La stratégie du gouvernement n'est pas plus claire que celles de ses prédécesseurs. Quid de ce qu'a fait la Suède en ne gardant qu'un très petit nombre d'agents sous contrat public ? Quid de l'exemple du Canada qui est aussi cité dans le rapport RGPP ? Tous ces pays ont profondément réformé et réduit leurs fonctions publiques respectives en embauchant les personnels publics sous contrat de droit privé.

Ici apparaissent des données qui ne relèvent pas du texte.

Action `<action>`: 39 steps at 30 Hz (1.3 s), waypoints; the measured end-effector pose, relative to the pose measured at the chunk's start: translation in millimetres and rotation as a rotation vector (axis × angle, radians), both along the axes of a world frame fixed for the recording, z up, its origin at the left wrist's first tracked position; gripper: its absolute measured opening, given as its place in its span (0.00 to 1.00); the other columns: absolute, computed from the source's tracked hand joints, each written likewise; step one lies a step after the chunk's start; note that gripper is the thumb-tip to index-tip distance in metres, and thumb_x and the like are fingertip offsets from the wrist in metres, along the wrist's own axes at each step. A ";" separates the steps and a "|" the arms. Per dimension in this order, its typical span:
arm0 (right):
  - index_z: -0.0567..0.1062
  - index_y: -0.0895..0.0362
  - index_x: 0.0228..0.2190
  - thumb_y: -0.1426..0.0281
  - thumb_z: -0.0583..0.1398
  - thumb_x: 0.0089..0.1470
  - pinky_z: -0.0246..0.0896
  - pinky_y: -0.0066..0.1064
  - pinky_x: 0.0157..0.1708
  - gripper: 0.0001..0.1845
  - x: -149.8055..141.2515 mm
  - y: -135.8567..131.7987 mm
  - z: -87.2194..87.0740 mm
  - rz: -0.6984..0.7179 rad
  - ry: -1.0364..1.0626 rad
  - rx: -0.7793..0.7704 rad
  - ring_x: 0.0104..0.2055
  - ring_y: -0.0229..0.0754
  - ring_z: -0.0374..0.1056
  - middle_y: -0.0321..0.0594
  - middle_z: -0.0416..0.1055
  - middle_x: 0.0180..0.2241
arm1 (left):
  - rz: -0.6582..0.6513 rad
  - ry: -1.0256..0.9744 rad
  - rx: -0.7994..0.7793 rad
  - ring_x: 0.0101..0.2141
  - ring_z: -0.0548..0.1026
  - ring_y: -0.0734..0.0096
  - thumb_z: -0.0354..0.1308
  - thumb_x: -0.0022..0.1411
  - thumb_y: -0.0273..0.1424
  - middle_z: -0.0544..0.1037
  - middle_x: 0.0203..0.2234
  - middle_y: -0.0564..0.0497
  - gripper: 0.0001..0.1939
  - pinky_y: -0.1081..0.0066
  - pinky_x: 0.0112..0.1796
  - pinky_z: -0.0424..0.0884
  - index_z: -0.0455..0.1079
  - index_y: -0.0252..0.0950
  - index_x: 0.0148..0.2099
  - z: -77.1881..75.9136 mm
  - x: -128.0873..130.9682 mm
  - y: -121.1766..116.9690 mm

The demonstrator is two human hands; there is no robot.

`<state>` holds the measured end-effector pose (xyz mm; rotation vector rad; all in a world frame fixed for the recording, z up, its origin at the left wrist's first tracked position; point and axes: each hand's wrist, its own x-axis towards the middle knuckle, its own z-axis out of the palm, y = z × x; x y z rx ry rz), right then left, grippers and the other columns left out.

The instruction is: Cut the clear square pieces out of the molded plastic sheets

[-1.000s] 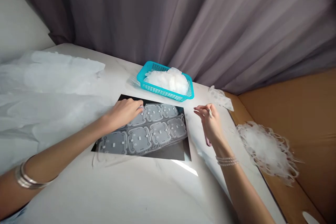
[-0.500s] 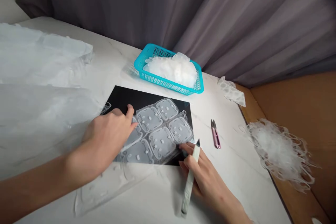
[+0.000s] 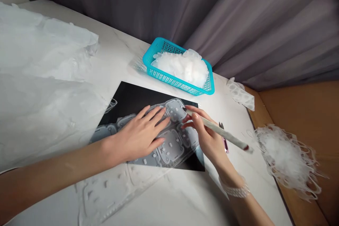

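Observation:
A clear plastic sheet of moulded square pieces (image 3: pixel 169 141) lies across a black mat (image 3: pixel 132 100) on the white table. My left hand (image 3: pixel 140 132) rests flat on the sheet with its fingers stretched out. My right hand (image 3: pixel 205 132) grips a long white-wrapped knife (image 3: pixel 225 135) like a pen. The blade tip touches the sheet at its far row, near a square piece (image 3: pixel 174 107). The sheet's near end (image 3: pixel 111 190) hangs off the mat toward me.
A turquoise basket (image 3: pixel 159 72) piled with cut clear pieces stands behind the mat. Small pink snips (image 3: pixel 225 143) lie right of my right hand. A heap of clear plastic trimmings (image 3: pixel 286 153) sits at the right table edge. Stacked clear sheets (image 3: pixel 39 77) cover the left.
My right hand moved from the mat's near edge to the sheet's far row, with the knife swung round. My left hand flattened out on the sheet. The view shifted slightly.

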<state>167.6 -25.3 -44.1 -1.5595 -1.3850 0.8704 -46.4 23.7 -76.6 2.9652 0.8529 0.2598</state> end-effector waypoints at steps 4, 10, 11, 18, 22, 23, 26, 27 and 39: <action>0.76 0.53 0.47 0.59 0.57 0.63 0.71 0.35 0.35 0.16 -16.1 19.9 -7.0 0.017 -0.090 0.035 0.33 0.43 0.74 0.38 0.76 0.30 | 0.081 -0.006 -0.038 0.63 0.60 0.47 0.42 0.72 0.40 0.62 0.64 0.35 0.27 0.46 0.59 0.59 0.60 0.32 0.66 4.6 2.1 -11.6; 0.77 0.54 0.44 0.63 0.57 0.64 0.70 0.35 0.35 0.13 -20.2 16.7 -17.3 0.070 -0.177 0.083 0.36 0.43 0.74 0.42 0.78 0.36 | 0.117 -0.008 -0.017 0.63 0.60 0.46 0.41 0.71 0.42 0.60 0.65 0.34 0.28 0.36 0.57 0.55 0.60 0.34 0.66 5.9 1.2 -15.2; 0.77 0.54 0.43 0.64 0.56 0.64 0.70 0.35 0.35 0.12 -20.5 16.0 -18.7 0.074 -0.211 0.102 0.36 0.43 0.74 0.42 0.78 0.38 | 0.091 -0.013 -0.013 0.64 0.59 0.46 0.41 0.71 0.43 0.59 0.66 0.35 0.28 0.35 0.59 0.51 0.60 0.34 0.66 5.4 0.3 -12.9; 0.76 0.55 0.42 0.69 0.54 0.65 0.70 0.38 0.40 0.11 -24.7 18.6 -19.8 0.115 -0.410 0.199 0.37 0.43 0.74 0.42 0.77 0.38 | 0.017 -0.009 -0.011 0.64 0.59 0.46 0.41 0.70 0.44 0.61 0.65 0.35 0.30 0.40 0.63 0.44 0.58 0.30 0.66 4.3 -1.0 -3.6; 0.75 0.55 0.43 0.70 0.54 0.65 0.70 0.37 0.40 0.11 -25.9 18.7 -18.7 0.148 -0.447 0.232 0.38 0.43 0.74 0.41 0.77 0.38 | 0.012 -0.006 -0.001 0.63 0.59 0.45 0.42 0.70 0.44 0.62 0.64 0.34 0.31 0.42 0.63 0.45 0.59 0.30 0.66 5.2 -0.5 -4.4; 0.75 0.55 0.43 0.70 0.54 0.65 0.70 0.37 0.40 0.10 -26.3 18.7 -19.0 0.150 -0.455 0.239 0.38 0.43 0.74 0.41 0.77 0.38 | 0.011 -0.002 0.001 0.64 0.59 0.45 0.42 0.70 0.44 0.63 0.64 0.34 0.30 0.42 0.63 0.45 0.59 0.30 0.66 5.4 -0.5 -4.5; 0.75 0.54 0.43 0.71 0.53 0.65 0.71 0.38 0.39 0.10 -27.9 19.5 -20.6 0.147 -0.488 0.257 0.39 0.43 0.74 0.41 0.77 0.38 | 0.013 0.010 0.003 0.64 0.59 0.45 0.43 0.70 0.44 0.63 0.64 0.34 0.30 0.42 0.63 0.45 0.59 0.30 0.66 6.0 -0.7 -4.6; 0.74 0.54 0.43 0.71 0.53 0.65 0.71 0.38 0.39 0.10 -28.6 20.1 -21.4 0.148 -0.504 0.267 0.38 0.43 0.74 0.41 0.77 0.38 | 0.014 0.012 0.006 0.64 0.59 0.45 0.43 0.70 0.44 0.63 0.64 0.34 0.30 0.42 0.63 0.45 0.60 0.30 0.65 6.2 -0.7 -4.6; 0.72 0.54 0.41 0.76 0.53 0.63 0.71 0.38 0.39 0.10 -30.4 1.3 -12.3 0.202 -0.606 0.294 0.38 0.44 0.73 0.44 0.75 0.37 | 0.016 0.043 0.022 0.63 0.61 0.45 0.41 0.70 0.44 0.63 0.63 0.33 0.30 0.43 0.63 0.46 0.63 0.27 0.63 10.1 -1.2 -4.5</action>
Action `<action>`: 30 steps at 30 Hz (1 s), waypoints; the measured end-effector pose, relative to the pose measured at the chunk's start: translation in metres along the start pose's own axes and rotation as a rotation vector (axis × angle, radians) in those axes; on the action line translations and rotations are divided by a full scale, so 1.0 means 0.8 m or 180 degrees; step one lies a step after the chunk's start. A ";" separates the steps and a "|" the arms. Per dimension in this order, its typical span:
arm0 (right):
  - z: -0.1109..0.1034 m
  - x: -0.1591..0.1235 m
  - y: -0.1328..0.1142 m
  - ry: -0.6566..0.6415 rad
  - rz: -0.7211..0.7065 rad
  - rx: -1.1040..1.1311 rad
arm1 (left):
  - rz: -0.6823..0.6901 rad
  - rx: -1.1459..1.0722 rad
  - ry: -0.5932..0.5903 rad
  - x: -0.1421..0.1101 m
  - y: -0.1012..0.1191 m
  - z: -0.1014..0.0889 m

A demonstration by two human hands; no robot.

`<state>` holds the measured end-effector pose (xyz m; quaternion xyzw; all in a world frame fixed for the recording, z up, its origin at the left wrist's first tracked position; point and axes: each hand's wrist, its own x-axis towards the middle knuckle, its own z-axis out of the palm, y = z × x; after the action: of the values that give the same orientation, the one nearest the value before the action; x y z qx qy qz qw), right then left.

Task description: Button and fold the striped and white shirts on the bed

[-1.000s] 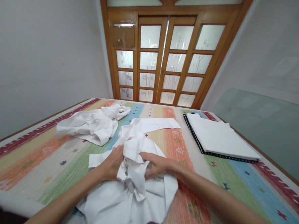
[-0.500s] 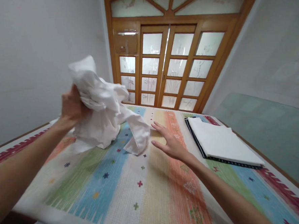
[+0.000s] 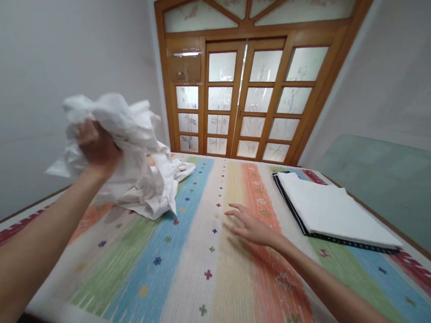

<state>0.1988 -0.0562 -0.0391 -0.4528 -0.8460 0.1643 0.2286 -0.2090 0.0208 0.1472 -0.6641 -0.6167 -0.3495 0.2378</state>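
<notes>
Gripped in my left hand (image 3: 98,145) is a crumpled white garment (image 3: 142,161), lifted over the left part of the table. Its upper folds bunch around the fist, and its lower folds hang down to the tablecloth. Whether it is a shirt cannot be made out. My right hand (image 3: 250,225) hovers palm down just over the yellow and orange stripes of the tablecloth (image 3: 193,280), fingers apart and holding nothing. A gap of bare tablecloth separates it from the garment.
On the right of the table lies a stack of folded cloth (image 3: 335,212), white on top with a dark patterned layer beneath. A pale green panel (image 3: 384,180) stands beyond the right edge. Wooden glazed doors (image 3: 248,101) close off the far side, with a wall (image 3: 66,53) at left.
My left hand has moved left with the garment, whose loose end has swung away from my right hand. The right hand has come slightly lower and nearer.
</notes>
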 end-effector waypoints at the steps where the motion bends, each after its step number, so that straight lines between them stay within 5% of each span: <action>1: 0.002 -0.001 0.003 -0.0101 0.0055 -0.0024 | -0.0080 0.0167 -0.0130 -0.016 0.003 0.020; 4: 0.006 -0.005 0.010 -0.0415 0.0208 -0.0098 | 0.0375 0.0367 -0.1709 -0.064 0.017 0.089; 6: 0.005 -0.010 0.015 -0.0506 0.0216 -0.0100 | 0.0113 0.0467 -0.2418 -0.088 0.025 0.131; 10: -0.012 -0.030 0.034 -0.0250 0.0161 -0.0152 | -0.0178 0.0569 -0.2181 -0.103 0.027 0.170; 14: -0.056 -0.054 0.077 0.0238 0.0506 -0.0673 | 0.0283 0.0610 -0.1944 -0.083 0.022 0.157; 20: -0.116 -0.081 0.150 0.0823 0.2130 -0.2086 | 0.1255 -0.0213 -0.1513 -0.069 0.046 0.139; 24: -0.124 -0.092 0.163 0.0302 0.2932 -0.2216 | 0.1499 -0.0166 -0.1710 -0.087 0.059 0.172; 30: -0.133 -0.088 0.166 -0.0012 0.3043 -0.2304 | 0.1191 0.0291 -0.1393 -0.104 0.072 0.228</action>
<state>0.3818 -0.0363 -0.0307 -0.8320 -0.5511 -0.0488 -0.0409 -0.1204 0.0954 -0.0264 -0.8145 -0.5352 -0.1199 0.1891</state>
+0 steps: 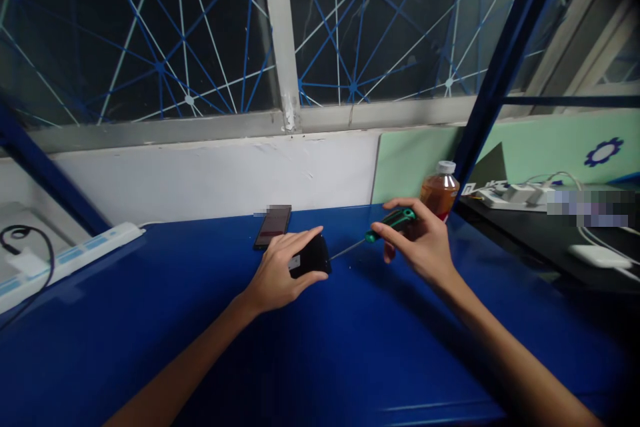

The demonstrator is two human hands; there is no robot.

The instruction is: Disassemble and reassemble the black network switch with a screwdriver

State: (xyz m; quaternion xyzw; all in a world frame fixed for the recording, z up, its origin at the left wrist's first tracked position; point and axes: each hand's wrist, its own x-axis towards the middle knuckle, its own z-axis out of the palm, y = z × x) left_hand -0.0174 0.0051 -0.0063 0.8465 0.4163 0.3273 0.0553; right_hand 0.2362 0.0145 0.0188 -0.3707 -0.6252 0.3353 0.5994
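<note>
My left hand point(286, 268) grips a small flat black box-like device point(314, 257) by its two long edges, thumb on the near side and fingers on the far side. A pale label shows on the device beside my palm, which hides its left part. In my right hand point(423, 240) is a screwdriver point(393, 223) with a green and black handle, held between thumb and fingers. Its thin metal shaft slants down to the left, and the tip meets the device's right end. Whether it sits in a screw is too small to tell.
Behind my left hand a smartphone point(274, 227) lies on the blue table point(310, 360). A bottle of amber drink point(440, 188) stands beyond my right hand. A white power strip point(75, 260) with a black cable lies at left; another strip point(515, 197) and a white charger point(599, 255) are at right.
</note>
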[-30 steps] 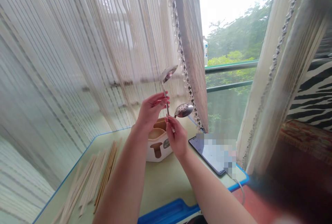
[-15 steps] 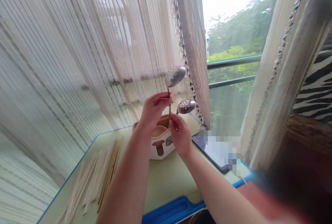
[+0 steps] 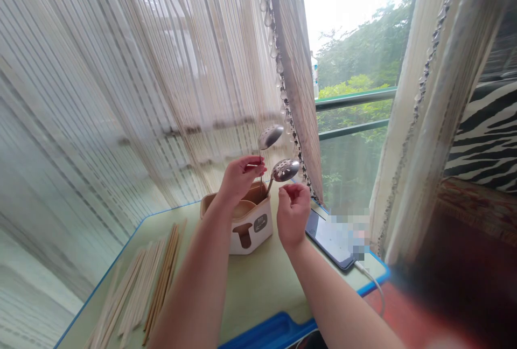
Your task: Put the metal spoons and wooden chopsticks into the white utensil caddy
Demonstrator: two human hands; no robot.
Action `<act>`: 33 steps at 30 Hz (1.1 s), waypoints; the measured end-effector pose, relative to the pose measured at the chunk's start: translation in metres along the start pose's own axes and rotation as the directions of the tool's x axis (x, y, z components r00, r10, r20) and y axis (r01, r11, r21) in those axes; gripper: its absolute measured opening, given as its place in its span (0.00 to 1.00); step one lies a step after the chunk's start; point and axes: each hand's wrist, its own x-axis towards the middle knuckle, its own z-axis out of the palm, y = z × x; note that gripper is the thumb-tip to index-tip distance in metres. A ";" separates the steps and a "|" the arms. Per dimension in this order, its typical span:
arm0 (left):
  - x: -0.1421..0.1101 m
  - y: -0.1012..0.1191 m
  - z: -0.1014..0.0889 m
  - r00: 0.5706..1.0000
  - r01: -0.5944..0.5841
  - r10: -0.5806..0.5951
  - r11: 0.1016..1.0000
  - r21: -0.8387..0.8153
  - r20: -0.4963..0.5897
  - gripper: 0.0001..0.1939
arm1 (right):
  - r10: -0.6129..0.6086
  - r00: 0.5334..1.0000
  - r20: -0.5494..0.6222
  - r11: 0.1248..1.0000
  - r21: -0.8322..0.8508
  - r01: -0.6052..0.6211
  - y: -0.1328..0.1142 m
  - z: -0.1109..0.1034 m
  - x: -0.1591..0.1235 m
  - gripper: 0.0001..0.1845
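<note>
My left hand (image 3: 242, 181) pinches the thin handle of a slotted ladle (image 3: 270, 137), whose perforated metal bowl points up. The lower handle reaches down into a white and brown utensil holder (image 3: 259, 239). A second slotted ladle (image 3: 285, 170) leans in the same holder, handle down and pierced bowl up. Just right of the holder is my right hand (image 3: 293, 211), its fingers curled together with nothing visible in them. It sits just below the second ladle's bowl, apart from its handle. A beige inner part (image 3: 243, 209) shows inside the holder.
Pale chopsticks (image 3: 139, 290) and brown chopsticks (image 3: 162, 279) lie at the table's left. A phone (image 3: 329, 241) with a white cable (image 3: 371, 276) lies at the right. Striped curtains (image 3: 161, 96) hang behind the blue-edged table (image 3: 258, 295). A blue tray-like piece (image 3: 266, 330) is at the front.
The ladle in my left hand has gone down into the holder. My right hand has let go of its handle and moved right, away from the holder.
</note>
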 end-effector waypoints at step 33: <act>-0.009 0.004 0.000 0.912 -0.077 -0.126 0.882 0.465 0.391 0.14 | 0.382 0.918 0.105 0.920 0.047 -0.389 0.038 0.014 0.002 0.07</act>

Les intentions du gouvernement français sont bonnes mais le non remplacement d'un départ à la retraite sur deux seulement dans la fonction publique de l'Etat suffira-t-il ? On sait bien que c'est surtout dans la fonction publique territoriale que les effectifs explosent (avec + 50% en 30 ans). Quant au rôle du Parlement, on le cherche encore. Alors que le Premier Président de la Cour des Comptes est chargé de « réfléchir à la constitution d'un grand organisme d'audit des politiques publiques », le Parlement est le grand absent des RGPP. Même si nos députés vont, comme sur le rapport Attali, organiser des réunions de réflexion sur la revue générale des politiques publiques, il ne semble pas que le renforcement du rôle du Parlement en matière de contrôle de la dépense publique soit vraiment d'actualité. Grave erreur car toutes les grandes démocraties se sont appuyées pour réformer sur un Parlement devenu maillon fort du contrôle de la dépense publique et de la réforme de l'Etat. Quand le National Audit Office anglais, référence incontestable en termes d'organisme d'audit des dépenses publiques rattaché au Parlement fait un rapport, il chiffre toujours les économies à réaliser et les députés suivent la mise en œuvre des réformes. L'équilibre budgétaire est encore loin et ne pourra se faire avec des charges de cavalerie successives orchestrées par nos budgétaires. Il se fera avec un Parlement fort garant et responsable de l'efficacité des politiques publiques. La prochaine réforme institutionnelle du début d'été pourrait être l'occasion de rééquilibrer notre démocratie notamment en dotant notre Parlement d'un organisme de contrôle de la dépense publique ancré fortement dans sa structure. Ceci permettrait qu'audits de modernisation de l'Etat, RGPP, rapports de la Cour des Comptes, rapports spéciaux de la commission des Finances ne restent plus lettres mortes sur les étagères de la République.